This guide covers setting up Python environments on Euler and provides a complete machine learning training workflow.
Python virtual environments are commonly used on Euler for managing dependencies in a clean, reproducible way. One of the best tools for this purpose is Miniconda, a lightweight version of Anaconda.
To install Miniconda3, follow these steps:
# Create a directory for Miniconda
mkdir -p /cluster/project/rsl/$USER/miniconda3
# Download the installer
wget https://repo.anaconda.com/miniconda/Miniconda3-latest-Linux-x86_64.sh -O /cluster/project/rsl/$USER/miniconda3/miniconda.sh
# Run the installer silently
bash /cluster/project/rsl/$USER/miniconda3/miniconda.sh -b -u -p /cluster/project/rsl/$USER/miniconda3/
# Clean up the installer
rm /cluster/project/rsl/$USER/miniconda3/miniconda.sh
# Initialize conda for bash
/cluster/project/rsl/$USER/miniconda3/bin/conda init bash
# Prevent auto-activation of the base environment
conda config --set auto_activate_base false
Installing Miniconda in your home directory (~/miniconda3
) is not recommended due to storage and inode limits.
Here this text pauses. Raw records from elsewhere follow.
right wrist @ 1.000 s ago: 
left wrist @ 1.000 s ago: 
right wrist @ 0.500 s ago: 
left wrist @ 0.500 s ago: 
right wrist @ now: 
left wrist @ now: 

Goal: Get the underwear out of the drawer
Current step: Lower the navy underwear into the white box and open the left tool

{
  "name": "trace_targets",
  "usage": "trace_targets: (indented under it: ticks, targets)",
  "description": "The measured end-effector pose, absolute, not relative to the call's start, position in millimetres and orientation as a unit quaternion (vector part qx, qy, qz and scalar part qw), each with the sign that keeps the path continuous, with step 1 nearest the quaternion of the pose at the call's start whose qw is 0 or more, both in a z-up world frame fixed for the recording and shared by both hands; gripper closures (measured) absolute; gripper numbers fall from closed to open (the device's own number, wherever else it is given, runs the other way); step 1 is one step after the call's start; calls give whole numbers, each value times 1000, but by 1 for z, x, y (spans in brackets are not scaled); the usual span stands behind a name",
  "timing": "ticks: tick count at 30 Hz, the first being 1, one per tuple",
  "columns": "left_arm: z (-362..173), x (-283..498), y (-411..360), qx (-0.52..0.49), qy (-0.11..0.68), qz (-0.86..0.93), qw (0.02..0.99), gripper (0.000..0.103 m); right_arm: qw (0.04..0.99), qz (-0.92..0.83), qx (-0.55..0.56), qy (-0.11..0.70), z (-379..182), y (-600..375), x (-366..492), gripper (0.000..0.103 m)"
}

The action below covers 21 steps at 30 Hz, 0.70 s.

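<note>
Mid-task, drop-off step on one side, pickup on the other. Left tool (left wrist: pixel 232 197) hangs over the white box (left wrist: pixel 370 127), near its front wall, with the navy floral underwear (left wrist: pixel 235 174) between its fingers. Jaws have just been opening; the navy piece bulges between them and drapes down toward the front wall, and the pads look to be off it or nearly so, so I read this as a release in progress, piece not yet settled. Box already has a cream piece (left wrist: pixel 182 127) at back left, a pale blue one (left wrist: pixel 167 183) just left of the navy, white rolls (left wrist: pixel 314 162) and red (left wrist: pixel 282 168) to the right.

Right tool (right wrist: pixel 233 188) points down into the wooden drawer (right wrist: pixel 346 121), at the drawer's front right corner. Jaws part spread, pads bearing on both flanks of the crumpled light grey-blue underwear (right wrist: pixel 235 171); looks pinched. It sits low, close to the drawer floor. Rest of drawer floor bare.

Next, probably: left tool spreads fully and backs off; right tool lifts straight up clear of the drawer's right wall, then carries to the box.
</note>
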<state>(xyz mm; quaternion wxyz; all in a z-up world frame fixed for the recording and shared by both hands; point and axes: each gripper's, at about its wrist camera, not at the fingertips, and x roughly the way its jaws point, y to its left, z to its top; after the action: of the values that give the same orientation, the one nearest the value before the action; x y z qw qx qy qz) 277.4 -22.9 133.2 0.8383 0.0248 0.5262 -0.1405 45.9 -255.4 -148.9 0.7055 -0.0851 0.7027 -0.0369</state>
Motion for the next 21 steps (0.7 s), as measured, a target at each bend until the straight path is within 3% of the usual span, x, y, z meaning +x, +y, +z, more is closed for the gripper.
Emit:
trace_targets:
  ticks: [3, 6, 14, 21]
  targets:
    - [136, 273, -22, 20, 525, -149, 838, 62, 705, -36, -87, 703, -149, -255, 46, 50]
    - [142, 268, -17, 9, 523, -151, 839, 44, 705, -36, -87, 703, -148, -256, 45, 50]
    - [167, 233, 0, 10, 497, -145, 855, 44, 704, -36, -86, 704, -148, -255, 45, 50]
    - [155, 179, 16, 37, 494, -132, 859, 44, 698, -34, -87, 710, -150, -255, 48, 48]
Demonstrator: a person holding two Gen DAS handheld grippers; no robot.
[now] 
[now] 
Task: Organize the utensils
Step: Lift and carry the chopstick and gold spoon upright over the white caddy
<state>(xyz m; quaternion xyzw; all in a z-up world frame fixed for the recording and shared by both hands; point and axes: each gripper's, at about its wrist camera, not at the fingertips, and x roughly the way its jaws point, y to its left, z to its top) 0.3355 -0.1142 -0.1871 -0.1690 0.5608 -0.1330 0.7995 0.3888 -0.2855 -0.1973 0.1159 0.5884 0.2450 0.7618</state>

Instead, install it in your project directory:
/cluster/project/rsl/$USER/miniconda3
You can move it to your project directory and create a symbolic link:
mv ~/miniconda3 /cluster/project/rsl/$USER/
ln -s /cluster/project/rsl/$USER/miniconda3 ~/miniconda3
This way, conda commands referencing ~/miniconda3
will still work, while the files reside in a directory with more storage and inode capacity.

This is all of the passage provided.